MLA for Fernie
- In office 1920–1960

Personal details
- Born: June 26, 1874 Chewton Mendip, Somerset, England
- Died: February 17, 1962 (aged 87) Fernie, British Columbia
- Party: Labour Party of Canada

= Tom Uphill =

Canadian politician

Thomas Hubert Uphill (June 26, 1874 – February 17, 1962) was a socialist politician in British Columbia. He served a long time as mayor of Fernie and also represented the riding of Fernie in the British Columbia Legislative Assembly for forty years, most of them as the legislature's sole Labour Party MLA.

==Early life==
Uphill was born in 1874 in Chewton Mendip, Somerset, England, the son of a farm labourer. After serving in the Second Boer War, he moved to Fernie, British Columbia in 1904 and became a life insurance salesman. He was a supporter of the trade union movement and served as secretary of the miners' union. In 1912 he was elected to city council and in 1915 he won his first election as mayor.

==Political career==
In the 1916 provincial election, Uphill ran for the legislature as a Conservative and was narrowly defeated. The wave of political radicalisation that followed World War I deepened Uphill's sympathy with the trade union movement, and when he ran for the legislature in 1920 he did so as a member of the Federated Labour Party, which had absorbed older socialist parties. Uphill was elected as one of three FLP MLAs in the province.
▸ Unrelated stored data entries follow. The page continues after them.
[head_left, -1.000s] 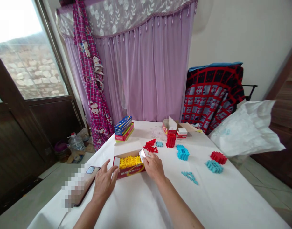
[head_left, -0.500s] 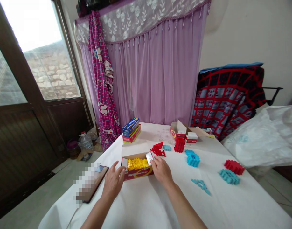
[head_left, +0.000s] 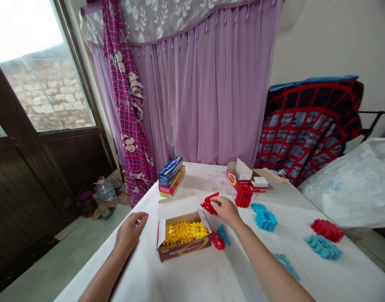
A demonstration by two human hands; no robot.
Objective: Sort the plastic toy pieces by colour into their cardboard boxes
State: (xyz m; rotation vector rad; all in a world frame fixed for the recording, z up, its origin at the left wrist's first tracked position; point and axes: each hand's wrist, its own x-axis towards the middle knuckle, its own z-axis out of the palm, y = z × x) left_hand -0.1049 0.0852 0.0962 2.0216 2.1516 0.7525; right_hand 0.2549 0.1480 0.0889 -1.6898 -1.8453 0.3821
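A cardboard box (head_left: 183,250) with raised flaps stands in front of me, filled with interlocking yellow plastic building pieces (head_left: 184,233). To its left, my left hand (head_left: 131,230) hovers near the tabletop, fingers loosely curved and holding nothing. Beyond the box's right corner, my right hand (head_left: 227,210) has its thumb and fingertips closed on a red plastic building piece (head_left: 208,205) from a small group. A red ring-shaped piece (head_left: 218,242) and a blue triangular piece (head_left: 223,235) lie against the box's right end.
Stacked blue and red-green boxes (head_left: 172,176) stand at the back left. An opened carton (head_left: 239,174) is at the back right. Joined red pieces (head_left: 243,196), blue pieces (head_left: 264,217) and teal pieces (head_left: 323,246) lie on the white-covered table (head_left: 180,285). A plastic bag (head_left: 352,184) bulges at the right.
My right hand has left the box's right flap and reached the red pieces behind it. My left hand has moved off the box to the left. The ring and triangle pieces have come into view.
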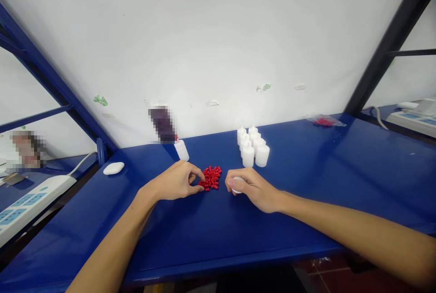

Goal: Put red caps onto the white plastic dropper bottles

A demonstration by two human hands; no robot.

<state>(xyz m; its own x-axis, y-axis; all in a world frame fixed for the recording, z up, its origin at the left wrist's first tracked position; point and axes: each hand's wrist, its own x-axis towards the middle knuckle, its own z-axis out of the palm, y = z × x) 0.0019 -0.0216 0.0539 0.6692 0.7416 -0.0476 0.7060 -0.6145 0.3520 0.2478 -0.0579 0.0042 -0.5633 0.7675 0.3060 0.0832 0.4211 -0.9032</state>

In the legislature, Uphill was an opponent of prohibition and clashed with Premier John Oliver on the question. In 1924 he was re-elected as one of three Canadian Labour Party MLAs. The CLP fractured and, in 1928, Uphill was re-elected as the sole Independent Labour Party MLA, and thereafter represented the local Fernie and District Labour Party. The British Columbia Co-operative Commonwealth Federation contested its first election in 1933. Uphill declined to join the CCF, viewing it as too conservative. His views had evolved closer to those of the Communist Party of Canada, though he never joined that party or ran under its label.
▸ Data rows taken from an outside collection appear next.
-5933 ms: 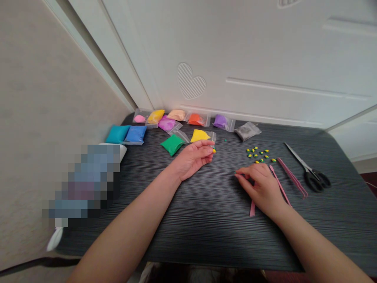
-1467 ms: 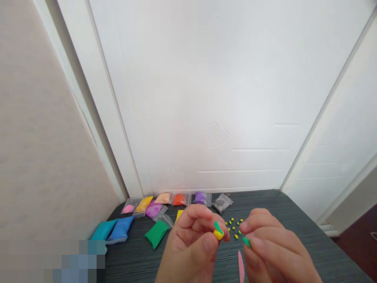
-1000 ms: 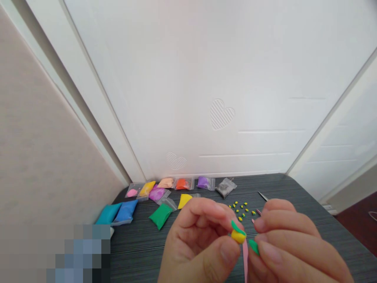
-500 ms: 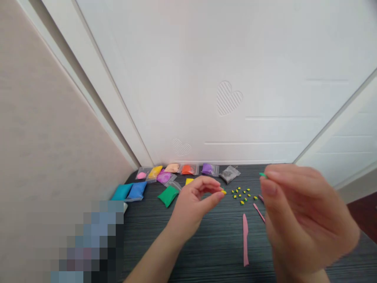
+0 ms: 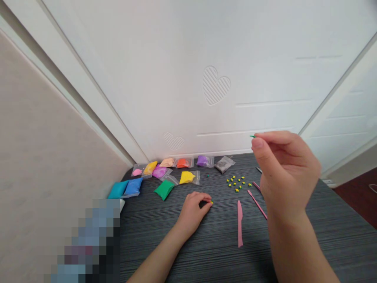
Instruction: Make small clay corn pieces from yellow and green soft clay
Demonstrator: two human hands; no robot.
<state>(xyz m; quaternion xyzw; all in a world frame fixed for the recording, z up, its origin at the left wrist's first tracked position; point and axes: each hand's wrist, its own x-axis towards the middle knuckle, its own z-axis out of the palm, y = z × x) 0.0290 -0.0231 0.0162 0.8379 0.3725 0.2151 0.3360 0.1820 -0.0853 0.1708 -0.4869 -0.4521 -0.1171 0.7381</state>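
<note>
Single head-worn camera, above the dark striped tabletop [image 5: 218, 247], faces forward and down. White heart-embossed panel [image 5: 165, 78] occupies twelve o'clock; right hand [image 5: 290, 169], at three, is nearer the lens than left hand [image 5: 193, 210], at six.

The sliver [image 5: 252, 136] is green, the small pieces [image 5: 236, 190] yellow and green, the knife [image 5: 240, 226] pink — the surface [image 5: 218, 251] dark with fine grey streaks — one packet [image 5: 164, 190] green, the larger heart [image 5: 216, 87] white with diagonal stripes.
</note>
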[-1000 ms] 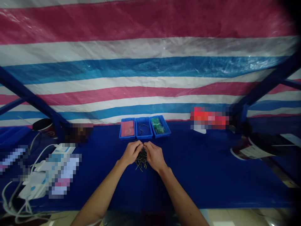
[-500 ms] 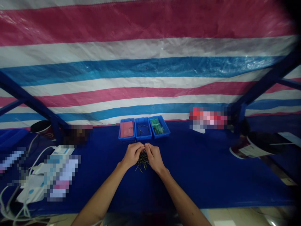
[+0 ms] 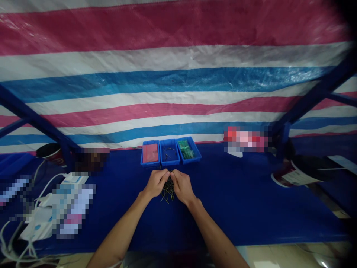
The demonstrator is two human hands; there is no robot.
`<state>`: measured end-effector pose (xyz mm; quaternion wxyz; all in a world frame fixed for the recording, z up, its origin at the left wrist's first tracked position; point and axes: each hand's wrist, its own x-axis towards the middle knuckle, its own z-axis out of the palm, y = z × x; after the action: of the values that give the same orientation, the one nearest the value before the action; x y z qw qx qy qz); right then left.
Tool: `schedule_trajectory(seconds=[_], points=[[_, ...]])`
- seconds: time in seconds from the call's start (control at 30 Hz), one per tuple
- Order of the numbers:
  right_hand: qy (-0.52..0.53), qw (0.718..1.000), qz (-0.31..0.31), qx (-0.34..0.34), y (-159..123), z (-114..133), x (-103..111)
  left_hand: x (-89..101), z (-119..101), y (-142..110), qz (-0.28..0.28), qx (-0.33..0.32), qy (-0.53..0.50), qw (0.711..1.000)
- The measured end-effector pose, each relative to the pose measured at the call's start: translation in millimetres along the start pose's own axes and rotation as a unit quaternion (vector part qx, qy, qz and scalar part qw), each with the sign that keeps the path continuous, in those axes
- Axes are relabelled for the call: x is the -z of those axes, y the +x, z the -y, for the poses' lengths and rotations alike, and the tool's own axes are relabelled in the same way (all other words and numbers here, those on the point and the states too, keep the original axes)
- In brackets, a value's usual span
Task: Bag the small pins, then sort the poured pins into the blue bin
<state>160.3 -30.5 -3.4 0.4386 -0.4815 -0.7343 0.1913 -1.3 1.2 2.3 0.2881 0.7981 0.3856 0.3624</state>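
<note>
My left hand point(image 3: 156, 182) and my right hand point(image 3: 181, 185) meet at the fingertips over a pile of thin, dark and brassy screw-like pieces point(image 3: 167, 191) on the blue table. Both hands are closed, thumbs and fingers drawn together around the far side of the pile. What sits between the fingertips is too small and hidden to make out. Just beyond the hands stand three blue bins: the left bin point(image 3: 143, 163) holds pink sheets or bags, the middle bin point(image 3: 170, 162) a few thin pieces, and the right bin point(image 3: 192, 160) green circuit boards.
To the left lie a white power strip point(image 3: 41, 219) with cables and a blurred-out item point(image 3: 75, 212). A dark round tub point(image 3: 295, 173) is at the right, and a blurred red object point(image 3: 245, 138) at the back. Striped sheeting point(image 3: 173, 82) hangs behind the table point(image 3: 237, 208).
Both hands stay at the pile with only small finger shifts. The fingertips have moved slightly to the left. The bins have not moved.
</note>
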Motion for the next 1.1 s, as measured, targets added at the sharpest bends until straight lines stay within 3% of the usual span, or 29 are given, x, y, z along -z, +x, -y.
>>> schedule_trajectory(seconds=[0.33,0.5,0.67,0.93,1.1], points=[[0.081,0.996,-0.006,-0.048,4.6,0.6,-2.3,-3.2,11.6,0.6,0.005,-0.003,-0.01,1.0],[0.06,0.997,-0.015,-0.035,3.0,-3.7,-0.8,-2.6,14.9,0.6,-0.016,0.04,-0.051,0.998],[0.068,0.993,-0.072,-0.067,5.3,-9.6,10.3,6.0,19.8,2.6,-0.084,0.069,-0.065,0.992],[0.06,0.979,-0.176,-0.078,10.3,-6.5,25.1,8.6,23.6,4.0,-0.125,0.089,-0.039,0.987],[0.033,0.969,-0.233,-0.074,38.6,5.6,40.8,9.9,22.8,5.7,-0.175,0.092,-0.033,0.98]])
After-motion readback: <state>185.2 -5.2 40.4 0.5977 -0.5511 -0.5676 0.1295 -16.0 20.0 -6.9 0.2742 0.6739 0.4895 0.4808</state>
The 1952 provincial election resulted in a hung parliament in which no party had a majority. The new British Columbia Social Credit League had won 19 seats, only one more than the CCF, led by Harold Winch. The CCF argued that they ought to be called upon to form a government as, with Uphill as a labour MLA, the left had as many seats as Social Credit and that, with much more parliamentary experience than the Socreds, they were better able to form a government. The CCF, however, had run candidates against Uphill in the 1949 and 1952 elections, and in 1949, Uphill had beat the Liberal-Conservative coalition candidate by only nine votes, the narrowness of the victory due to vote-splitting by the CCF. W.A.C. Bennett had foreseen the CCF's argument and obtained Uphill's agreement that he would instead support Social Credit's bid to form the government. By the time Social Credit was defeated in a motion of no confidence the next year, Uphill had changed his mind and pledged to support a CCF government. However, Harold Winch was unable to convince Lieutenant-Governor Clarence Wallace to give his party a chance to form a government, and so the legislature was dissolved and in the ensuing election in 1953 Social Credit won a majority in the legislature.

Uphill remained the sole small-l labour MLA in the legislature until his retirement in 1960. He sometimes appeared and made speeches at events such as May Day organized by the Communists and later the Labor-Progressive Party.

Uphill remained mayor of Fernie until he lost a close election in 1946, but regained the office in 1950. He retired as mayor in 1955 for health reasons, though he remained in the provincial legislature for one more term.

When he died in 1962, twenty-two flags flew at half-mast to mourn his passing. An affordable living facility for seniors and people with disabilities, Tom Uphill Manor, was named in his honor.